Task description: Pull every line that includes the word "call" from the data.

*** Opening of Records to use ***

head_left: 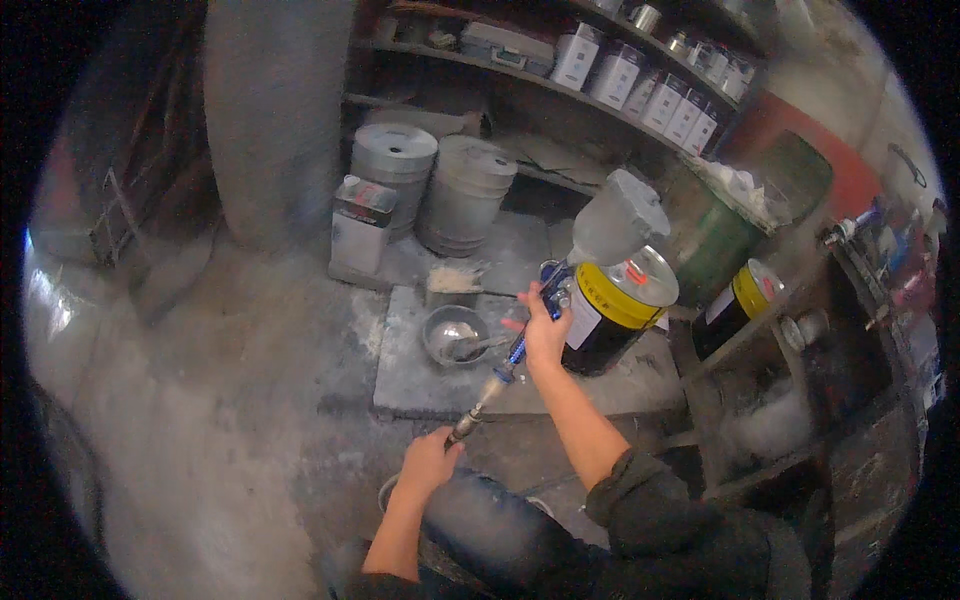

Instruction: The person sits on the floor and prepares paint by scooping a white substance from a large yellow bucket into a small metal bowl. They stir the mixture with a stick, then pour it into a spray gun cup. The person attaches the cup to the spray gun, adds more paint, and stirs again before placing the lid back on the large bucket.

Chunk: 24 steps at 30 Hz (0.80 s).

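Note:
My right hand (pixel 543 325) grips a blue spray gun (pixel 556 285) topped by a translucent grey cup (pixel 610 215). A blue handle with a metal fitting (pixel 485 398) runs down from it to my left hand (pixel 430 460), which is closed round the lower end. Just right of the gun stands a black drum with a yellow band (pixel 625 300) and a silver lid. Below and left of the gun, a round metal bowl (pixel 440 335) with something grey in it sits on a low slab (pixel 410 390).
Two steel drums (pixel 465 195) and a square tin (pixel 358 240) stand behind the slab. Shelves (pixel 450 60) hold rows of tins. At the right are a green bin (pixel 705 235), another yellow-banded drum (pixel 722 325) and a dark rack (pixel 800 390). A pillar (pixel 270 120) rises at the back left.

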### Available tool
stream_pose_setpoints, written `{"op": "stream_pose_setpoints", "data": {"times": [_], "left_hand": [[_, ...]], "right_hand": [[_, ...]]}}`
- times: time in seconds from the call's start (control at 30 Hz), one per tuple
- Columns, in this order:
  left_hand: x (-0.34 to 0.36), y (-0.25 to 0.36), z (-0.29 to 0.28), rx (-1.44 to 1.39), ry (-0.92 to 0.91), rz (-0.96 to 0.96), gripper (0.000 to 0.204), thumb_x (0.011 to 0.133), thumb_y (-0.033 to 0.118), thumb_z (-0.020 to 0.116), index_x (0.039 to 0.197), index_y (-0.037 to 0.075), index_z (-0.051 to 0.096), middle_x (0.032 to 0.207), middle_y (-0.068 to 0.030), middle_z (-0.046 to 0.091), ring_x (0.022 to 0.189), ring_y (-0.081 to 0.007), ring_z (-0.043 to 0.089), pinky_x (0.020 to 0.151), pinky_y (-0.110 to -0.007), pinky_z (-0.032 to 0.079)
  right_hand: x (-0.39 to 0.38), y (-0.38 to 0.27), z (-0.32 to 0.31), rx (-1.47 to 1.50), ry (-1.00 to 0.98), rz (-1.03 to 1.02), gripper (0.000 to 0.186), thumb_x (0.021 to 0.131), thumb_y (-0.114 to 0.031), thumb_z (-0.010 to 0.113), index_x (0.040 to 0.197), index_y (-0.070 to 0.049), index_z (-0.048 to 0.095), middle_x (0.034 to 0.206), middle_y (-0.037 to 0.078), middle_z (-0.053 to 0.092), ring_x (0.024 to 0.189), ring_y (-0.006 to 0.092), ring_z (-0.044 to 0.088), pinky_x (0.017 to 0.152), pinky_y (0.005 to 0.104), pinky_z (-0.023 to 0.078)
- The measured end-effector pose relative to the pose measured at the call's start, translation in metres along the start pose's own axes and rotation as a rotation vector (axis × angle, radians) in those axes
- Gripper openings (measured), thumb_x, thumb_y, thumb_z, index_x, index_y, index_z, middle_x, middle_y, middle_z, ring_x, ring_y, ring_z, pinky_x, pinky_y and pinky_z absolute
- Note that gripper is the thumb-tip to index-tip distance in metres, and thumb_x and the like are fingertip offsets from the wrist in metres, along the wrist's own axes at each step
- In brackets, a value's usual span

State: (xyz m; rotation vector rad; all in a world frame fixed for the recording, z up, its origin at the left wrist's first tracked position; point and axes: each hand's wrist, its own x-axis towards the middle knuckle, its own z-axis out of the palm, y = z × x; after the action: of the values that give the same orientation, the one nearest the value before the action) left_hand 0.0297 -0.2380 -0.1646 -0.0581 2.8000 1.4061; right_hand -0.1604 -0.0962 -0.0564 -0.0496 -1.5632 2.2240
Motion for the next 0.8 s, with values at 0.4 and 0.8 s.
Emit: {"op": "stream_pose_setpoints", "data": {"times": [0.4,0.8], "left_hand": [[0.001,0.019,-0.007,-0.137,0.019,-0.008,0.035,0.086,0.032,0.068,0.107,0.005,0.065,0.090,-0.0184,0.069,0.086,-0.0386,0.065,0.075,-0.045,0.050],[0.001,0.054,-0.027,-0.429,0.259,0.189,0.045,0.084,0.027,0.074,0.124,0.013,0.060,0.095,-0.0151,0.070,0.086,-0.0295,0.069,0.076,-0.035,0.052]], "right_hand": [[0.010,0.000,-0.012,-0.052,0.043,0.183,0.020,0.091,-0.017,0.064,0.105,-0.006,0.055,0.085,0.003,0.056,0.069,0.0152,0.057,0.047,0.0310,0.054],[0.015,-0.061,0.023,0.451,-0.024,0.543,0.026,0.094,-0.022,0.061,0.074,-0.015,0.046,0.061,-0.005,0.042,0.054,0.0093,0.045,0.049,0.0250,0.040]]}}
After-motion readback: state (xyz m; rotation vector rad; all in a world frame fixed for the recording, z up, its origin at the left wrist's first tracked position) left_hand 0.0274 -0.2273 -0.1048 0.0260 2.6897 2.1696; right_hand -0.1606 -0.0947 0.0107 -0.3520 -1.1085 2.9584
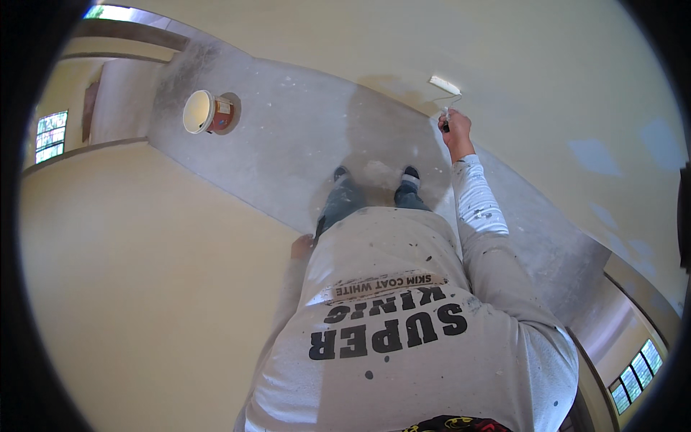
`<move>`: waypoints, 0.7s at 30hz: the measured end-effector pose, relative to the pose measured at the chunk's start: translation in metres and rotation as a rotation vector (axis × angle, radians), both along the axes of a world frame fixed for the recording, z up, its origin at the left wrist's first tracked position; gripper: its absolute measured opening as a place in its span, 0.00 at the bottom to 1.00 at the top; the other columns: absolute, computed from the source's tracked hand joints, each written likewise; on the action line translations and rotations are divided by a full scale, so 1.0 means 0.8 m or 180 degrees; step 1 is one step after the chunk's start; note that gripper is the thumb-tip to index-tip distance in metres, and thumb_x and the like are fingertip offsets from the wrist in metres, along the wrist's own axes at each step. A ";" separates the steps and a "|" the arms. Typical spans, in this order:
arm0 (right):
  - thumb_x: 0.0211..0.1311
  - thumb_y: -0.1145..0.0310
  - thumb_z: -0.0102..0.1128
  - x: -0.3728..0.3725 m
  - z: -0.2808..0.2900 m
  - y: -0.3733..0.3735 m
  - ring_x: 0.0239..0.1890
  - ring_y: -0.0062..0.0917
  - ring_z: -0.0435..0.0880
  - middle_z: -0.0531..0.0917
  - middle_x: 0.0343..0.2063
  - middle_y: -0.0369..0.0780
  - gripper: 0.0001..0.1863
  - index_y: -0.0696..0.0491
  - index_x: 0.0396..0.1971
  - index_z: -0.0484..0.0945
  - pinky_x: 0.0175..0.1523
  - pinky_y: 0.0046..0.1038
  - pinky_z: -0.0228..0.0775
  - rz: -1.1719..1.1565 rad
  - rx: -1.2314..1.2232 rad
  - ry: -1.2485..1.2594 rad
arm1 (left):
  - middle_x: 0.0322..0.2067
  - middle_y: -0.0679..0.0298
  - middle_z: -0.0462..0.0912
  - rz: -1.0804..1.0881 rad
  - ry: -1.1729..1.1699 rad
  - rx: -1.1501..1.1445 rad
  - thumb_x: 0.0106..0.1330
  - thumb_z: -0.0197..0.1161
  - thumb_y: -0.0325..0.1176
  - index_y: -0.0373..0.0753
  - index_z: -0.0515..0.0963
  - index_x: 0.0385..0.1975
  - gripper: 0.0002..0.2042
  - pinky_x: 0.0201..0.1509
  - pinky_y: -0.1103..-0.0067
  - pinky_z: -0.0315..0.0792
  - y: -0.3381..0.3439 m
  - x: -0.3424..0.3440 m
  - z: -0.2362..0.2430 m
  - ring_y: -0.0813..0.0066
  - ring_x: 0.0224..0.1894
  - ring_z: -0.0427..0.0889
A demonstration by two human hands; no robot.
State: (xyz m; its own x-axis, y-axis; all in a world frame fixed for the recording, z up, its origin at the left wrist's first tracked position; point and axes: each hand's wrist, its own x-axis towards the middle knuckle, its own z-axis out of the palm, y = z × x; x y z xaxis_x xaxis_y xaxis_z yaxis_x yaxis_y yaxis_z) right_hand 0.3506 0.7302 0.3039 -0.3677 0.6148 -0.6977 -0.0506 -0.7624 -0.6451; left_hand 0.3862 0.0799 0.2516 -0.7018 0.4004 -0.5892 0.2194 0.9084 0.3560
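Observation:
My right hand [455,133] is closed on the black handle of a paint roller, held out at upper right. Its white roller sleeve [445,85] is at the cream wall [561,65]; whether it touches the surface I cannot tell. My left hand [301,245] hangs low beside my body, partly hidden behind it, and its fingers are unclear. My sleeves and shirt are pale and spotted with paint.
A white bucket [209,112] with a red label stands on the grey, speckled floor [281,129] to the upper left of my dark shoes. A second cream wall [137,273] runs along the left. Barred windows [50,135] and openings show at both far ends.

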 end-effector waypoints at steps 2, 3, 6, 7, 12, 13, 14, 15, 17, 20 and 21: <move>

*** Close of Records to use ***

Response for this exercise:
- times: time in seconds from the call's start (control at 30 Hz), one per tuple
- The measured end-effector pose relative to the pose measured at the call's start, translation in metres along the start pose's own axes and rotation as a rotation vector (axis × angle, radians) in those axes

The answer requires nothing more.